* What is expected
From the top of the entries below through the line containing "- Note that", return every line exactly as written, please, and stop there.

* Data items

---------------

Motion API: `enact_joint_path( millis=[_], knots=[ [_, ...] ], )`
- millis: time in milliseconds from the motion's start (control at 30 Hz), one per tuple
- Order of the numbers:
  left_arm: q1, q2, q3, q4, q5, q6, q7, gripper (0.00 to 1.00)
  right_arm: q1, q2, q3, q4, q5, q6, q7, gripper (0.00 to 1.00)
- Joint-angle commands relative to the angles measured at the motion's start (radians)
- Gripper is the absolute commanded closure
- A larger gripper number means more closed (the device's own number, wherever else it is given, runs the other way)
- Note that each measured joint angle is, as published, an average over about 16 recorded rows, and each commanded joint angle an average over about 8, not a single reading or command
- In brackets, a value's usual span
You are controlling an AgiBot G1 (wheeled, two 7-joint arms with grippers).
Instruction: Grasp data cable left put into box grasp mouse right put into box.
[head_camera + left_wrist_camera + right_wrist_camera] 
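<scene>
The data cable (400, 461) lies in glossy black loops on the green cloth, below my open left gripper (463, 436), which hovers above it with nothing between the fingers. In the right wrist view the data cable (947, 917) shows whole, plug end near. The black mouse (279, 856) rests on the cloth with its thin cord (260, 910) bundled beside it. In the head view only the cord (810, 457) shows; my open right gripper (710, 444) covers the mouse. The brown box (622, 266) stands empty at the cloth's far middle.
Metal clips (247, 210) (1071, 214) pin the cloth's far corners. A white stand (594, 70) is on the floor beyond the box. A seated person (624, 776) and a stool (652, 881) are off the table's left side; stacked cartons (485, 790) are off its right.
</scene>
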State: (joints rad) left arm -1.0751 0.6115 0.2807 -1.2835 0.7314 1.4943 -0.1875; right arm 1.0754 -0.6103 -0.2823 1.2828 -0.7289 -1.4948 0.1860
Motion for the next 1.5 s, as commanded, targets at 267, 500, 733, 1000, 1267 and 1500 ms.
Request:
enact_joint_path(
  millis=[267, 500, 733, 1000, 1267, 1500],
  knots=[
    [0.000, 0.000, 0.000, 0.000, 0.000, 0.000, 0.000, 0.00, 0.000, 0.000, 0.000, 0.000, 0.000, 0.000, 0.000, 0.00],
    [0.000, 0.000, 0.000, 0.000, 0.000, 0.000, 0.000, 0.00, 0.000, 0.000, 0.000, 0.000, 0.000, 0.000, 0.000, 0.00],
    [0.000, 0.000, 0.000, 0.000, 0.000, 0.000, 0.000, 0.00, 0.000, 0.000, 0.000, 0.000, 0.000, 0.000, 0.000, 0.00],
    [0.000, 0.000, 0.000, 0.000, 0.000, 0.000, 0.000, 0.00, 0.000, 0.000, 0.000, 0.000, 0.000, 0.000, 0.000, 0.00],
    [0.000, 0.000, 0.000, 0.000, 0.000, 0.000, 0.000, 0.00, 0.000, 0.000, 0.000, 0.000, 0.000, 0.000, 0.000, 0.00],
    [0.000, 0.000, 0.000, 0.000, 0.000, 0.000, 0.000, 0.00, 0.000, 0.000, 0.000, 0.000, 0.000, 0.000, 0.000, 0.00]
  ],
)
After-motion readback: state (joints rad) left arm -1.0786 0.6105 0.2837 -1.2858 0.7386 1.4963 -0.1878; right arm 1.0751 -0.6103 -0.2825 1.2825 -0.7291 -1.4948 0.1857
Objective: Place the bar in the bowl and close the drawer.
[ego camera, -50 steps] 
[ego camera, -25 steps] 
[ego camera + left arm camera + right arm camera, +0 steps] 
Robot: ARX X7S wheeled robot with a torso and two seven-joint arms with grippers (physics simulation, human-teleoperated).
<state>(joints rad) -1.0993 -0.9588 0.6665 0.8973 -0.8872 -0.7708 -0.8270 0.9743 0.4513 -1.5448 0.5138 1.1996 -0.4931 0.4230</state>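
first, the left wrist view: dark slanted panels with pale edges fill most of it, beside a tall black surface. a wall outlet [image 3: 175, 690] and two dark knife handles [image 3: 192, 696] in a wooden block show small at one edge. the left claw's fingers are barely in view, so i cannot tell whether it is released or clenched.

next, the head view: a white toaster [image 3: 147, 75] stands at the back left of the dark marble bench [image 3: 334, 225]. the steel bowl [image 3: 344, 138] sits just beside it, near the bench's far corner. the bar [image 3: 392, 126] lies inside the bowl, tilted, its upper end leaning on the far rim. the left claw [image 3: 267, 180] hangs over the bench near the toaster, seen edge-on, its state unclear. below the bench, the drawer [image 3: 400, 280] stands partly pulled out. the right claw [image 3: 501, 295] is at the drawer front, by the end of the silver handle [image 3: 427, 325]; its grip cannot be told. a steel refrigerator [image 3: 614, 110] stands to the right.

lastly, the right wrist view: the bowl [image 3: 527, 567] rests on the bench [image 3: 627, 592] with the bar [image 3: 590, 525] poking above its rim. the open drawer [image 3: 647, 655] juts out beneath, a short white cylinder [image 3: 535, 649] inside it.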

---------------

* Response to the exercise
Motion API: `enact_joint_path( millis=[_], knots=[ [_, ...] ], )`
- millis: time in milliseconds from the motion's start (control at 30 Hz), one per tuple
- Order of the numbers:
  left_arm: q1, q2, q3, q4, q5, q6, q7, gripper (0.00 to 1.00)
  right_arm: q1, q2, q3, q4, q5, q6, q7, gripper (0.00 to 1.00)
- Joint-angle commands relative to the angles measured at the motion's start (radians)
- Gripper is the absolute commanded closure
- A larger gripper number means more closed (the device's own number, wherever else it is given, runs the other way)
- Note that each measured joint angle is, as published, an average over about 16 recorded rows, and each commanded joint angle an average over about 8, not a single reading or command

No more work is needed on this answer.